Does anyone cover their lathe, particularly in an unheated workspace? If so, with what?

Should I treat the lathe with some sort of protective oil? 

Thanks folks.


----------



## Dalboy (24 Nov 2013)

I don't cover the lathe as it is in a heated workshop but my bandsaw which has a cast table is not(will not fit in the workshop) so I cover this with plastic sheeting hung over it loosely this I found gives it enough protection from condensation I also wax the table to help let the wood slid over it so this also gives a little protection. So far after two years no sign of rust at all.


----------



## CHJ (24 Nov 2013)

Yes, big lathe has an old mattress cover thrown over it, small metal lathe has a cheap cot blanket over it.
Both prove very effective in preventing condensation settling.


----------



## rdesign (24 Nov 2013)

i just wax my machines with renasiance wax and cover them with 3m x 3m dust sheets from lidl that cost a few euros


----------



## boysie39 (24 Nov 2013)

I had a couple of old bath towels over mine and they worked a treat . I did have a duvet cover over it at one stage but Clair said if I didn't put it back on her bed she would leave Hmmm !!! My shed was very damp I also had an electric heater on low under the lathe as well . :lol: :roll: :roll: 

As someone else said polish helps as well . I used a furniture spray polish it seemed to help as well .


----------



## YewTube (24 Nov 2013)

Condensation occurs when warm air which has a high humidity meets something cold. When you are in the shed you are breathing out moisture laden air. When you leave the metal things cool fastest and condense the moisture. Try putting in some ventilation to dispel the warm air when the shed is empty.

I have a bandsaw in a lean-to which is open on two sides and don't have a condensation problem.

Bill


----------



## Spindle (24 Nov 2013)

Hi

If I had to worry about condensation in my workshop I'd use regular applications of this:

http://www.axminster.co.uk/liberon-lubricating-wax

I use it anyhow as it greatly reduces friction on all sliding surfaces - so double whammy.
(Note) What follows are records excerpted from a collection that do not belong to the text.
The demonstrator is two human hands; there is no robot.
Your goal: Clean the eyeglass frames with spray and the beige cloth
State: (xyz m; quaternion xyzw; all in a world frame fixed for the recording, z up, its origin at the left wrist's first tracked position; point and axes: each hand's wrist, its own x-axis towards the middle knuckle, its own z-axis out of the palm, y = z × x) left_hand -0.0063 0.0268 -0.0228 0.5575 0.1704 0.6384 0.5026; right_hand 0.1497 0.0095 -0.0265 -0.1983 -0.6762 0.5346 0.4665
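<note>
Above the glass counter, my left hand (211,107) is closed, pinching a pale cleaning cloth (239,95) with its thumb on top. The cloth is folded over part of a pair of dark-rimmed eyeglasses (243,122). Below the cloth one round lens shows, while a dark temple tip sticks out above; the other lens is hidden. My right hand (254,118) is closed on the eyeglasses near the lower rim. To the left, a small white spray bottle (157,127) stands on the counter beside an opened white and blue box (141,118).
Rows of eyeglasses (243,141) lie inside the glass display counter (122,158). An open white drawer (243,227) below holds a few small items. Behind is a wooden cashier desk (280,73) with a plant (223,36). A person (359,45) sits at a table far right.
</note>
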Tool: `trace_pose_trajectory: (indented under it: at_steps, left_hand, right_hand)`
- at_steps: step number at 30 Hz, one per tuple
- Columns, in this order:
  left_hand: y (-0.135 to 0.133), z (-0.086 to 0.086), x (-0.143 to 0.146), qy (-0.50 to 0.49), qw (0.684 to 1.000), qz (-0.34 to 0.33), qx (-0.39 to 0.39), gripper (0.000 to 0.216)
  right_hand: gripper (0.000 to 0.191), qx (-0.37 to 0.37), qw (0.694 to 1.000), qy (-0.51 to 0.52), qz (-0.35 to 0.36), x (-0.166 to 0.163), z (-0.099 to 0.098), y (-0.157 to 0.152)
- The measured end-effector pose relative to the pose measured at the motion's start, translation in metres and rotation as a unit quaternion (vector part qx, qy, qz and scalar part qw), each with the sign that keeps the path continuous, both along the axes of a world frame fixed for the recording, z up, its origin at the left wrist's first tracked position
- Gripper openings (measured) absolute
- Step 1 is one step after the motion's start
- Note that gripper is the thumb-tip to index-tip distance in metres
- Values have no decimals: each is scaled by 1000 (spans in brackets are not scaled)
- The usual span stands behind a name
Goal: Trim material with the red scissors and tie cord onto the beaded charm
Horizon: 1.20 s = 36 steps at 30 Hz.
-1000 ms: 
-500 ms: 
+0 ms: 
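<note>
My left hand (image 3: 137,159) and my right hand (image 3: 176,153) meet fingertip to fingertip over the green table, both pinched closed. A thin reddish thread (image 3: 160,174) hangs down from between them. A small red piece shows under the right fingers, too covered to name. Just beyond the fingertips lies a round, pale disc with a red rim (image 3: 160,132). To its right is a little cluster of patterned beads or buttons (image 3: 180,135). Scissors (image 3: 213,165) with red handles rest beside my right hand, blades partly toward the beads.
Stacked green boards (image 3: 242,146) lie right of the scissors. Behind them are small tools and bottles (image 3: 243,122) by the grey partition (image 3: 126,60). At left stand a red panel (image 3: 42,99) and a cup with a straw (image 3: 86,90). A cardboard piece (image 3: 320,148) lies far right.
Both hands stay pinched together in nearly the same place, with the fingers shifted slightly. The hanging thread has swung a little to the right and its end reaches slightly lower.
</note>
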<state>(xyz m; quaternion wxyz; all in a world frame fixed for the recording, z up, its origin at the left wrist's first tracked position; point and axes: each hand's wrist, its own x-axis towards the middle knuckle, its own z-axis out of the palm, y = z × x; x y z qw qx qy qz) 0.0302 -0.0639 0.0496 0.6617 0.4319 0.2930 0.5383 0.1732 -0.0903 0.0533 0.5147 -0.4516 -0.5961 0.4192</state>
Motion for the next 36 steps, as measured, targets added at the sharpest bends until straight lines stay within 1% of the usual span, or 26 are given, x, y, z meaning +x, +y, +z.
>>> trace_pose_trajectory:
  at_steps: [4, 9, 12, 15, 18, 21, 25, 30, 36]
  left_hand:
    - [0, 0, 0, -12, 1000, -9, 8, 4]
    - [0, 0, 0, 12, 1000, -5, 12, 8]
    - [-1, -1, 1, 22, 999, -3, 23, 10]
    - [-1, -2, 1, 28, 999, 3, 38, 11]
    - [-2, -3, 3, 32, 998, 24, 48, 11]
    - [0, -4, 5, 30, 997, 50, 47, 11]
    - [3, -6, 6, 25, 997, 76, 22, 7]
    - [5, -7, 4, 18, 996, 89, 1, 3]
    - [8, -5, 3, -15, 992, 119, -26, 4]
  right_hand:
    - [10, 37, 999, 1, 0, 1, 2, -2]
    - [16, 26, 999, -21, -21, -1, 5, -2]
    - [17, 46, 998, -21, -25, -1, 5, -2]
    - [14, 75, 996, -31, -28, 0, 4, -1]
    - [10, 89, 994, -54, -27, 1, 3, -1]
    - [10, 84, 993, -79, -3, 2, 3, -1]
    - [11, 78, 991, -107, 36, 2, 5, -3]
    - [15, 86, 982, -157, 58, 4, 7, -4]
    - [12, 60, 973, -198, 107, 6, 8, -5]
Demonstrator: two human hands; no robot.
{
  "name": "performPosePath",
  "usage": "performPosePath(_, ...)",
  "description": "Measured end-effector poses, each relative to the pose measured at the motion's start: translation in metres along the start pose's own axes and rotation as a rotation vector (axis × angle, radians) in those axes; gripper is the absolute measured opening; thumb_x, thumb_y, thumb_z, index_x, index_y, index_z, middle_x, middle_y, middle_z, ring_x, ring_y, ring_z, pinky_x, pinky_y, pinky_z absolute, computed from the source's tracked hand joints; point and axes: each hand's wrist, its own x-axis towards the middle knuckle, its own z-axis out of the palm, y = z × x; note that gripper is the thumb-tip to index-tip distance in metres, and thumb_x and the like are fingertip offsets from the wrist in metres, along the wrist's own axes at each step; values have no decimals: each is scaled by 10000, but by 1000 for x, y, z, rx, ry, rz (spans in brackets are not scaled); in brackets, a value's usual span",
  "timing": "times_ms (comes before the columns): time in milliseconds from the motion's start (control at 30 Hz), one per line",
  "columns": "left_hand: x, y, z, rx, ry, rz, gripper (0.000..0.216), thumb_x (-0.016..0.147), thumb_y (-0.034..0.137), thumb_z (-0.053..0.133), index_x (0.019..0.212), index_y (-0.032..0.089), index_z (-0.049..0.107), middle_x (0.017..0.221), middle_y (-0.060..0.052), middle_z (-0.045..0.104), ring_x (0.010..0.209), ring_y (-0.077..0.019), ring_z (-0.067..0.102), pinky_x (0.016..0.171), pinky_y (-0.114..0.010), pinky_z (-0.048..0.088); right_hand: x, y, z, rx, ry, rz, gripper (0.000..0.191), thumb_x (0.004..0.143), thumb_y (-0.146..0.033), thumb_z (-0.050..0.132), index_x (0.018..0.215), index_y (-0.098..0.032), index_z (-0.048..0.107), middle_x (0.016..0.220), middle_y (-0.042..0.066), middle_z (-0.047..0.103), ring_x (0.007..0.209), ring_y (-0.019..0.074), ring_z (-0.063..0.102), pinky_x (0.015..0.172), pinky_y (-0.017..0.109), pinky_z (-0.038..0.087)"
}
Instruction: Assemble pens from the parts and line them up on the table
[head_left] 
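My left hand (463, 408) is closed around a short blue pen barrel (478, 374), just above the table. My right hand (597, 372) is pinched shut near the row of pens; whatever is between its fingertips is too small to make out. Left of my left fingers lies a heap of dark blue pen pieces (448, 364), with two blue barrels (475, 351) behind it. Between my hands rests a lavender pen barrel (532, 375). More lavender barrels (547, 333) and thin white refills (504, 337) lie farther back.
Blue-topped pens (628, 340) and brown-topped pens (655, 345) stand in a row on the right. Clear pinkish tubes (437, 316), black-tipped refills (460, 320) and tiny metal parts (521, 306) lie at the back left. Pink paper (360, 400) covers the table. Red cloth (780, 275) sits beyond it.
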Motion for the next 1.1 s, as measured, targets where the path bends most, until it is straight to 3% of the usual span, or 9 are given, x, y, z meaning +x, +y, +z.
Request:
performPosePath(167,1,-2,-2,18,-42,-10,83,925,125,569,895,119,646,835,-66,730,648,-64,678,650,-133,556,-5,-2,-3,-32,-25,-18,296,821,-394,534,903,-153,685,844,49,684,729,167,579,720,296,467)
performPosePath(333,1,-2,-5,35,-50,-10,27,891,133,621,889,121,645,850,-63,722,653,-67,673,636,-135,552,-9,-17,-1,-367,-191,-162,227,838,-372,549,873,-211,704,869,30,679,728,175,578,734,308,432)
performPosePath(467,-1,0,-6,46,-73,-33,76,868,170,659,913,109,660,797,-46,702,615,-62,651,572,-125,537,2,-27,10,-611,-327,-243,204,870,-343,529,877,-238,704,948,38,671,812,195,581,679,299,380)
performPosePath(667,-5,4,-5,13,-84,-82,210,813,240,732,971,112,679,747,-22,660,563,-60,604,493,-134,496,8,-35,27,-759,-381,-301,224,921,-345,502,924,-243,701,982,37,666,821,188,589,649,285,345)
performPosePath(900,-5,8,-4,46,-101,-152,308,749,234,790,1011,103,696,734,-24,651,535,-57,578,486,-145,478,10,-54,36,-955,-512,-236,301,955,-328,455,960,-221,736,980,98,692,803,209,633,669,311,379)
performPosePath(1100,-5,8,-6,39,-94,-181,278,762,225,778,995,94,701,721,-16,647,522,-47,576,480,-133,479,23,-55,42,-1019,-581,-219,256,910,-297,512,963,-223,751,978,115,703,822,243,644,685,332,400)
Keeping tooling warmer than the surrounding atmosphere is the ultimate solution - a low wattage incandescent light bulb or (winemaker's), heater mat in the tool cabinet will achieve this. For a lathe, a small low powered oil filled radiator will work - think heated towel rail.
Covering with a breathable material will help but I'd shy away from 'waterproof' covers, polythene sheet etc as these can compound the issue by trapping moisture next to the machine..

Regards Mick


----------



## Brianp (24 Nov 2013)

Thanks guys, seems like some old dust sheets or similar at least would be a good idea at this time of year. Will keep an eye out for that wax or similar too next time I'm buying.


----------



## tekno.mage (24 Nov 2013)

All my equipment is in an unheated barn and I cover equipment when not in use with sheets of polythene after waxing the bed bars with normal woodwax - which also makes the tailstock and banjo slide along nicely!


----------



## Rhossydd (24 Nov 2013)

Yes, I work in an unheated garage that's rather too damp. I cover my lathe bed bars(and cast iron machine tables) with old sheeting and it really helps prevent rust. I also use MetalGuard Ultra anti-rust coating, which also seems to help keep corrosion at bay on exposed ferrous parts.


----------



## winemaker (24 Nov 2013)

Mines in an unheat garage, I wipe the lathe over with an oiled rag after sweeping all the shaving etc: then I cover the motor parts with an old piece of curtain then I cover the whole lathe with a plastic sheet. Its my baby and needs to be pampered :lol:


----------



## bogmonster (24 Nov 2013)

I live in a very damp corner of the uk and really don't try very hard to keep the condensation away. I now have some renaisance wax so will try that on tools. In the main part of my workshop I have some sizable cast items and they condense before everything else. When my monster of an anvil starts to rust a bit I know it is time to lite the forge. The lathe can take its chances, the anvil, leg vice and fly press are kings in my workshop.


----------



## KimG (25 Nov 2013)

Lubricating wax is made for this, protects against moisture and moving parts really Glide.


----------



## Jacob (25 Nov 2013)

If you get condensation at all you'd still get it however much wax you put on but it will run off - perhaps into the machine :shock: 
Better to cover things, better still to fix the condensation by keeping the temperature up a bit, and stopping draughts.


----------



## mind_the_goat (25 Nov 2013)

I have to cover my machines due to masses of condensation dripping from the RSJ's supporting the (uninsulated) roof in the garage. Never thought about condensation forming directly on the cold metal, would covering them trap any such condensation and cause even more problems? Maybe I should just avoid placing things under the beams, or insulate the roof of course.


----------



## CHJ (25 Nov 2013)

As long as any metal equipment is a couple of degrees warmer than the surrounding air the moisture in the air will not condense out onto it.
My lathes are located such that they get sunlight heating during daylight hours, that and the over night covers retaining any residual motor heat has always been enough to keep them clear.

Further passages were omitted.